Each line of the listing that includes "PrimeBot" should be reported.

==== DATA RECORDS

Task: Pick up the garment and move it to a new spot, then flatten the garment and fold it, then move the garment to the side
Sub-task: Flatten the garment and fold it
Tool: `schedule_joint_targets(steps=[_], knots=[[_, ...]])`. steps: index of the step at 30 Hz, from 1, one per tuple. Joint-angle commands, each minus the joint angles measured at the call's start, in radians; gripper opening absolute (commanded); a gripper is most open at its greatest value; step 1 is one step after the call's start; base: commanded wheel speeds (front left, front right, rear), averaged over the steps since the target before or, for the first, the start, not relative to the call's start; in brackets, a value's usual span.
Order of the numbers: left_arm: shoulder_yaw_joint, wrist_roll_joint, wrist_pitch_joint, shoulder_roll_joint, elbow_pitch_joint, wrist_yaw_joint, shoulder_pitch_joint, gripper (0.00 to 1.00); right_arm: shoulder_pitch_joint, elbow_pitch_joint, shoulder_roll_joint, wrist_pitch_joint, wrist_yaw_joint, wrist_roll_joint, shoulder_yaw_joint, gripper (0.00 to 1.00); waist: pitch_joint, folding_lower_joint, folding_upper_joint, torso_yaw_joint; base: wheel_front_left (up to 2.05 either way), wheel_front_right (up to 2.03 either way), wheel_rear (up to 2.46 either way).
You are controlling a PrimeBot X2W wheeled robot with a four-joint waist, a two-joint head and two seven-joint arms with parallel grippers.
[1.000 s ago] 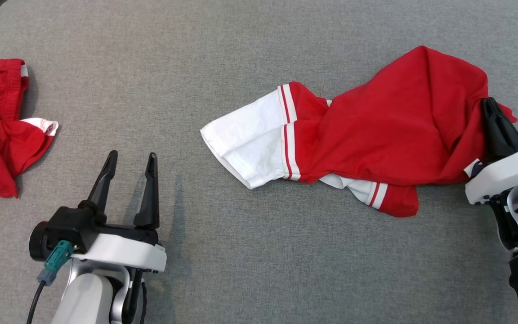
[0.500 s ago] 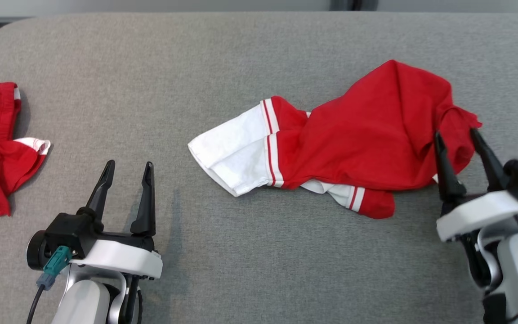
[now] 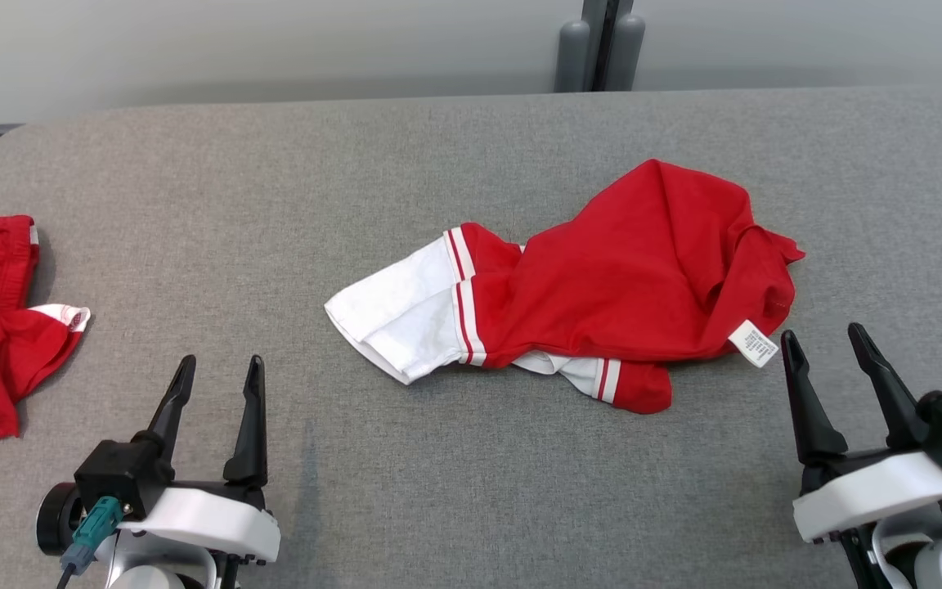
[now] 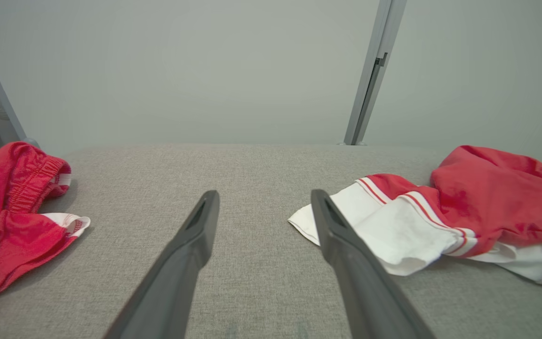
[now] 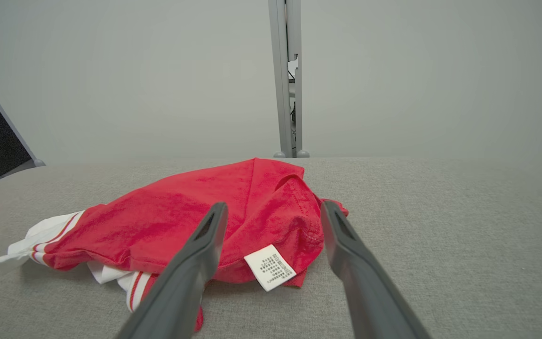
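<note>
I find the left end effector (image 3: 222, 360) and right end effector (image 3: 821, 331) both released and empty. The red-and-white garment (image 3: 602, 303) lies crumpled mid-way along the counter (image 3: 275, 204), its care label (image 3: 753, 343) just beside the right one. Recommended: pinch the white sleeve and the labelled hem low, then draw them apart evenly.

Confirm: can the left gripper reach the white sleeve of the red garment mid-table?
Probably yes: left gripper is open, and nothing but grey surface lies between it and the white sleeve.
</note>
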Motion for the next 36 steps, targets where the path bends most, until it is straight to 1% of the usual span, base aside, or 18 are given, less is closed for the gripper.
schedule_joint_targets(steps=[1,11,15,19,24,25,29,32,36], knots=[[0.003,-0.007,0.005,0.009,-0.008,0.007,0.012,1.00,0.022,-0.020,0.003,0.009,0.000,-0.006,-0.013,1.00,-0.014,0.0000,0.0000,-0.004,0.00,0.00,0.00],[-0.005,-0.011,0.031,0.018,-0.037,0.019,0.033,1.00,0.074,-0.087,0.024,0.044,0.000,-0.019,-0.045,1.00,-0.025,0.0000,0.0000,-0.006,0.00,0.00,0.00],[-0.012,-0.009,0.038,0.023,-0.046,0.014,0.020,1.00,0.071,-0.101,0.028,0.048,0.000,-0.020,-0.049,1.00,-0.015,0.0000,0.0000,-0.004,0.00,0.00,0.00],[-0.038,-0.002,0.059,0.029,-0.049,-0.014,-0.056,1.00,0.053,-0.110,0.031,0.048,0.000,-0.021,-0.046,1.00,0.011,0.0000,0.0000,-0.006,0.00,0.00,0.00],[-0.073,-0.013,0.118,0.034,-0.012,-0.065,-0.196,1.00,0.026,-0.109,0.033,0.043,0.000,-0.019,-0.032,1.00,0.052,0.0000,0.0000,-0.030,0.00,0.00,0.00],[-0.073,-0.013,0.118,0.034,-0.012,-0.065,-0.196,1.00,0.026,-0.109,0.033,0.043,0.000,-0.019,-0.032,1.00,0.052,0.0000,0.0000,-0.030,0.00,0.00,0.00],[-0.086,-0.035,0.184,0.034,0.068,-0.091,-0.278,1.00,0.006,-0.104,0.035,0.032,0.000,-0.014,-0.024,1.00,0.087,0.0000,0.0000,-0.060,0.00,0.00,0.00],[-0.082,-0.062,0.233,0.036,0.167,-0.106,-0.328,1.00,-0.005,-0.094,0.035,0.024,0.000,-0.005,-0.020,1.00,0.108,0.0000,0.0000,-0.082,0.00,0.00,0.00],[-0.075,-0.092,0.271,0.043,0.302,-0.120,-0.374,1.00,-0.016,-0.075,0.036,0.012,0.000,0.004,-0.012,1.00,0.125,0.0000,0.0000,-0.107,0.00,0.00,0.00]])
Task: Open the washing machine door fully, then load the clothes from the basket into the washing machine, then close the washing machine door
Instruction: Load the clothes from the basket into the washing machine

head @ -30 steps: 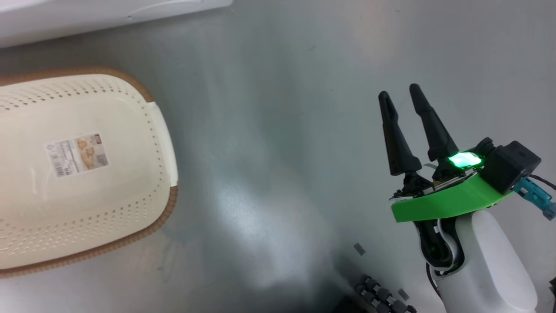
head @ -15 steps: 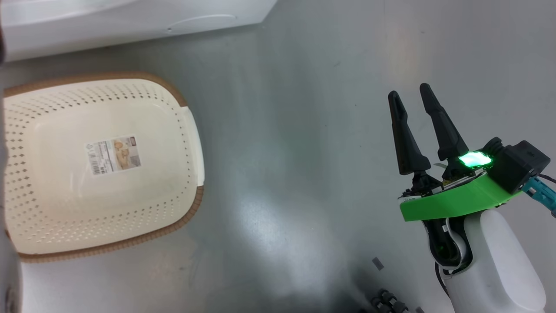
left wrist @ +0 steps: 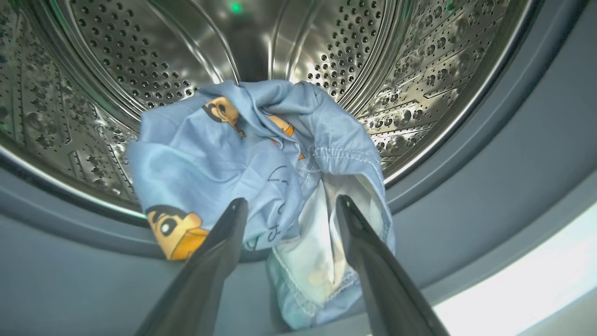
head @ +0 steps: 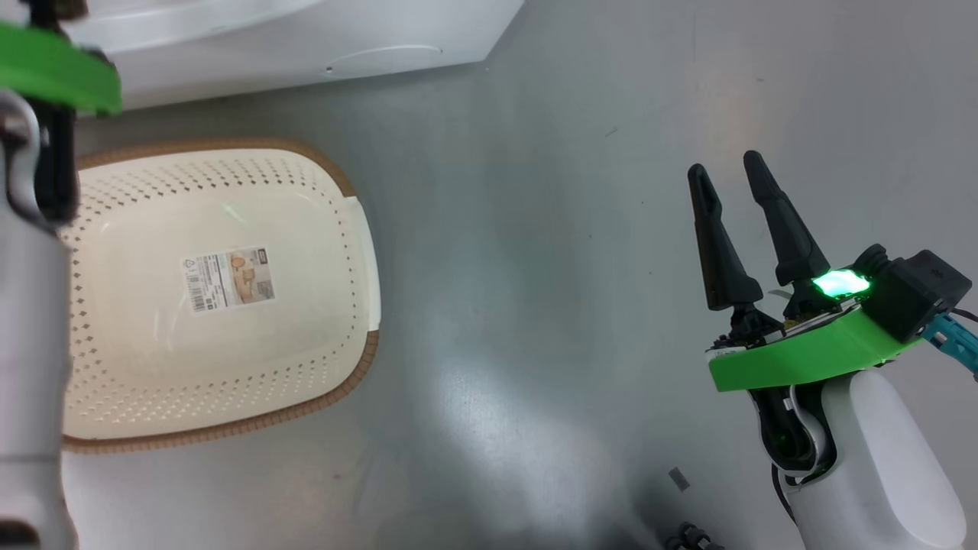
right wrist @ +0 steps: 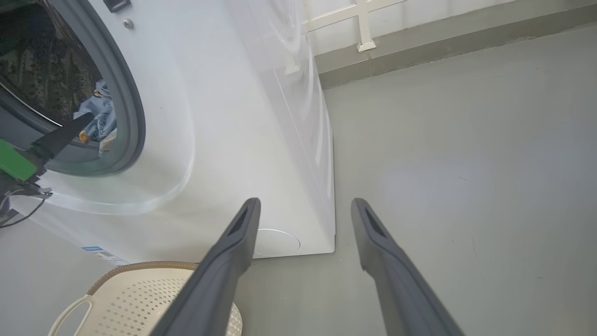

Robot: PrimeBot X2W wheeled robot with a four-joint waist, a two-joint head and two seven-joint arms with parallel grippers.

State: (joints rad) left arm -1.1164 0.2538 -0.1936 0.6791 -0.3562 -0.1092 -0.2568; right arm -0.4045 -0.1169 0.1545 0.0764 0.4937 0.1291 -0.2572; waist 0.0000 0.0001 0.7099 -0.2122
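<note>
Left gripper: the left gripper (left wrist: 291,200) points into the mouth of the washing machine (right wrist: 224,116). Its two dark fingers are apart and clamp nothing.
Clothes: the clothes (left wrist: 219,154) lie bunched at the near edge of the drum (left wrist: 140,56). They hang over the gasket (left wrist: 466,196), just beyond the fingertips.
Right gripper: the right gripper (head: 724,164) hovers over the floor (head: 535,267) at the right, fingers apart, holding nothing.
Open room: a broad stretch of floor lies between the basket (head: 321,344) and the right gripper.
Basket: it stands on the floor near the machine's front, at the left, with a paper label (head: 229,279) on its bottom.
In the way: the pale left forearm (head: 30,344) crosses the basket's left edge in the head view.
Materials: the drum is ribbed steel with holes and the gasket is smooth blue-grey rubber. The basket is cream perforated plastic with a brown woven-look rim. The cloth is soft light blue with orange prints, and the floor is glossy grey.
</note>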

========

• RESULT FOR THIS TASK:
You are controlling a PrimeBot X2W wheeled robot with a four-joint waist, a two-joint head and two seven-joint arms with parallel grippers.
Robot: PrimeBot X2W wheeled robot with a four-joint waist, a two-joint head and two seven-joint arms with parallel grippers.

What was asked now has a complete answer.